You can add objects or adjust the settings of the model database so that any subsequent databases will have those properties set or contain those objects.

msdb Database

msdb is a system database that contains information used by SQL Server agent, log shipping, SSIS, and the backup and restore system for the relational database engine. The database stores all the information about jobs, operators, alerts, and job history. Because it contains this important system-level data, you should back up this database regularly.

Schemas

Schemas enable you to compartmentalize database objects into groups based on their purpose. For example, you may create a schema called HumanResource and place all your employee tables and stored procedures into that schema. You could then protect that schema to prevent users from seeing data from within the schema. Think of a schema as a logical grouping of objects within a database.

When you call an object from within a schema, you use a two-part name at a minimum. You may be familiar with the dbo schema, which is the default schema for a given database. An Employee table in the default dbo schema is called dbo.Employee.
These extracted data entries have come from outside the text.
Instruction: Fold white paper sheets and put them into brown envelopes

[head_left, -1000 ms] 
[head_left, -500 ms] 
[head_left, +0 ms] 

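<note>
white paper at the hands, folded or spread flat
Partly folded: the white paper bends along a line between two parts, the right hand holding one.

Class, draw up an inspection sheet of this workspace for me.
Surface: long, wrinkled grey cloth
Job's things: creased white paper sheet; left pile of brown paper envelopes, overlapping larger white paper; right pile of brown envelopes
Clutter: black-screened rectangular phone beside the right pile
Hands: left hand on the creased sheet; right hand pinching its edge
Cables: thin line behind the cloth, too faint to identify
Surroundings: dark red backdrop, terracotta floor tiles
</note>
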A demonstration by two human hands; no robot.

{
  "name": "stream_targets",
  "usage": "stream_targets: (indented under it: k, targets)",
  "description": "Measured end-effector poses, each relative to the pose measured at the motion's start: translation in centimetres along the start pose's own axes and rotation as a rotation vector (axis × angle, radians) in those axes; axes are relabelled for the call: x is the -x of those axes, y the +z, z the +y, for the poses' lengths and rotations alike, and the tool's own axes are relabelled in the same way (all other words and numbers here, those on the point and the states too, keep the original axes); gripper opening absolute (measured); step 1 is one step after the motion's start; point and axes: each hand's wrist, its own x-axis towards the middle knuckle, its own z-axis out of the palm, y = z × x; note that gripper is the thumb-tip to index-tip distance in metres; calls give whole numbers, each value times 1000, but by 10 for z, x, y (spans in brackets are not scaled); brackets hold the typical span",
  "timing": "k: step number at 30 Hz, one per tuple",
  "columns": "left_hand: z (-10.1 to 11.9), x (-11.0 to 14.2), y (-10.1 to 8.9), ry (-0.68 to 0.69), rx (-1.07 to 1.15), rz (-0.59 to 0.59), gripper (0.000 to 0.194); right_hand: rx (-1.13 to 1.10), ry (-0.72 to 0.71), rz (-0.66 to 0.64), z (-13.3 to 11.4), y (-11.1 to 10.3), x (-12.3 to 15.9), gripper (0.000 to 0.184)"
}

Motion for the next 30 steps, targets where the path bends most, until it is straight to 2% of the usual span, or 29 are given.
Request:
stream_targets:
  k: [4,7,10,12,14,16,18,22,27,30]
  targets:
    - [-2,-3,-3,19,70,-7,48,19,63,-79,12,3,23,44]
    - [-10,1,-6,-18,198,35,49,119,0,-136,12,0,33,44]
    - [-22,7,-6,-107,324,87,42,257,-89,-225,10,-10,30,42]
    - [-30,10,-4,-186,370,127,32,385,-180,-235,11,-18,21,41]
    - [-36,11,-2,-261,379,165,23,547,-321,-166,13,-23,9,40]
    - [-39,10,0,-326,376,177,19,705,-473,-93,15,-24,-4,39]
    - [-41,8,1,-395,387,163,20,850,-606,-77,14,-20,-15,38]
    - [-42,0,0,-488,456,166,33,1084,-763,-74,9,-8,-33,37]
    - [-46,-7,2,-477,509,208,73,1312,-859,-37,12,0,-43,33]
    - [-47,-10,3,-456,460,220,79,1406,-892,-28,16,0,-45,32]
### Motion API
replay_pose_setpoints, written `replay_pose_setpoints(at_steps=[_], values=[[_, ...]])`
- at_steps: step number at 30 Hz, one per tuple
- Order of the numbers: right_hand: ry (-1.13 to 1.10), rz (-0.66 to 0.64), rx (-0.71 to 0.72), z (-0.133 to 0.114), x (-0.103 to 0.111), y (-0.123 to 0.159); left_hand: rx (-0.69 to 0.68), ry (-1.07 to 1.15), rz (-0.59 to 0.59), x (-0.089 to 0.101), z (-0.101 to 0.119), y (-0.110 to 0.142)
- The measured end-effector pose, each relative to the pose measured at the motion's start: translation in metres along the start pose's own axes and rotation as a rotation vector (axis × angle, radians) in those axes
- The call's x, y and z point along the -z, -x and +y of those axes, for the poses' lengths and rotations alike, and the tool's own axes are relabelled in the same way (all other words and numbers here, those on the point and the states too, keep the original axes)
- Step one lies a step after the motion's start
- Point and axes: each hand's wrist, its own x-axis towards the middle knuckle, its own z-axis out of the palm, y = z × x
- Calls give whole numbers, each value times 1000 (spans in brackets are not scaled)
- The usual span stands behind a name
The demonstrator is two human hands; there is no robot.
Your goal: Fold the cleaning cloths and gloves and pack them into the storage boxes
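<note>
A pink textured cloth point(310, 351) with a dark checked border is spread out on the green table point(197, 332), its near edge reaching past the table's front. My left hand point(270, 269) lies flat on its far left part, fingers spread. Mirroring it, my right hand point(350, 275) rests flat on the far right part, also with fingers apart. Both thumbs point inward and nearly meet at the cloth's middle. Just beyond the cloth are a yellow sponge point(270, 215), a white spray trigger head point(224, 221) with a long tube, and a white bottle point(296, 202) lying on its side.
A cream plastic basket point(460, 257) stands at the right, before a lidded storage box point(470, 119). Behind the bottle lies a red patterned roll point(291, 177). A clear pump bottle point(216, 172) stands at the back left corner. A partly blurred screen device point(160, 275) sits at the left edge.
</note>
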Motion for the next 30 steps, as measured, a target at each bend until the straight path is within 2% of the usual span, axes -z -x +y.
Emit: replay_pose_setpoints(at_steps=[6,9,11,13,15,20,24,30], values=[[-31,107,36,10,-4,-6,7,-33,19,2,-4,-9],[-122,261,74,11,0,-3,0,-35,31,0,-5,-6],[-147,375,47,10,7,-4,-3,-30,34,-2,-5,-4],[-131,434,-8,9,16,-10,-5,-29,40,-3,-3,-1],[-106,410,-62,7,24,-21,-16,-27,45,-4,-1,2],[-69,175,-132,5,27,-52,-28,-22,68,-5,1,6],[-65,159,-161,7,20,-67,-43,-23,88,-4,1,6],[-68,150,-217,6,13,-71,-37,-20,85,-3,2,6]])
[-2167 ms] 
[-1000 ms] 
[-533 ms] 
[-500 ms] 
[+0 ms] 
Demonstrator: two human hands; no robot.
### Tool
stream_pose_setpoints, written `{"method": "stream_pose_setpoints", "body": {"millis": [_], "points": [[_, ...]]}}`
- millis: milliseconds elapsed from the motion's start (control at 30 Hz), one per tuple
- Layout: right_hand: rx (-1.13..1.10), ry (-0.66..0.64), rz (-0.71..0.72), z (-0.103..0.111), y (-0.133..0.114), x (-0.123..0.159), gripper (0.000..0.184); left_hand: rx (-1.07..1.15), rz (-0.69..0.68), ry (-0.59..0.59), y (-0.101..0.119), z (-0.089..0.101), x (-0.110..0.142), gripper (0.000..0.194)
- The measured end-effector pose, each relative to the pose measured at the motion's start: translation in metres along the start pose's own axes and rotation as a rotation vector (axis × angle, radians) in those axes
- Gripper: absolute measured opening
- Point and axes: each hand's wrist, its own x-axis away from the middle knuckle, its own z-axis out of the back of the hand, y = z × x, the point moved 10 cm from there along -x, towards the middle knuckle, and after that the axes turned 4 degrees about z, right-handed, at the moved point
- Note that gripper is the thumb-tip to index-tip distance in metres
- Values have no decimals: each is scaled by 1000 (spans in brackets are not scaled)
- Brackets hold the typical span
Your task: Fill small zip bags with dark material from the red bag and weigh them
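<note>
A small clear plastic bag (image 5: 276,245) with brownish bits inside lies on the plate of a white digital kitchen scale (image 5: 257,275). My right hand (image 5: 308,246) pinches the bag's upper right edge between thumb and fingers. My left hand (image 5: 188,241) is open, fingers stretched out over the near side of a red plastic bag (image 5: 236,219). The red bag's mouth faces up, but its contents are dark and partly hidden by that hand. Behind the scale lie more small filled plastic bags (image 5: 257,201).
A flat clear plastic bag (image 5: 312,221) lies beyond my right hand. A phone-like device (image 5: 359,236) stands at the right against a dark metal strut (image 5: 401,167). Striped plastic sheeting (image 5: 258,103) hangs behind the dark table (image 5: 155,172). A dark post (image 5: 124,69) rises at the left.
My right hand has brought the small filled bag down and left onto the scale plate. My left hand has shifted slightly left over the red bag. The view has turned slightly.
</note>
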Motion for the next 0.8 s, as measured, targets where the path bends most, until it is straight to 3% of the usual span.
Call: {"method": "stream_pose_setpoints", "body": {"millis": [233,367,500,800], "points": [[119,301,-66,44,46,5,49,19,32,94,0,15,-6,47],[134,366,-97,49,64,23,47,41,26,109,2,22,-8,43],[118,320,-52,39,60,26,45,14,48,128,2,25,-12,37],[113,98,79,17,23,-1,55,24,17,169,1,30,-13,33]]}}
This table would be different from HumanResource.Employee, if you had that table in the database. It is a best practice always to refer to a database object by its two-part name, like this from the AdventureWorks database:

 SELECT EmployeeID, Salary FROM HumanResource.Employee 

Schemas have been around since earlier releases of SQL Server but were not used in the same manner. Previously, schemas were tied to your user name. If a DBA were to leave the company, you could not remove that DBA's account from SQL Server until you ensured that all the objects inside the DBA's schema were also moved. That typically created additional development, as you were now pointing all your application to new stored procedure names. This is no longer a problem in SQL Server 2005.

Synonyms

A synonym creates an abstraction layer between the database object and the client. It essentially creates a secondary logical name for a database object. This abstraction comes in handy when you use linked servers; with linked servers, you have to refer to the four-part qualifier, like the following code:

 SELECT Column1, Column2 FROM LinkedServerName.DatabaseName.SchemaName.TableName 

This long a name creates a usability issue for developers, who at a minimum will receive a massive hand cramp after typing that long an object name all day long. With synonyms, you can create what equates to a redirector so that anytime someone types SchemaName.SynonymName, they're redirected to LinkedServerName.DatabaeName.SchemaName.Tablename.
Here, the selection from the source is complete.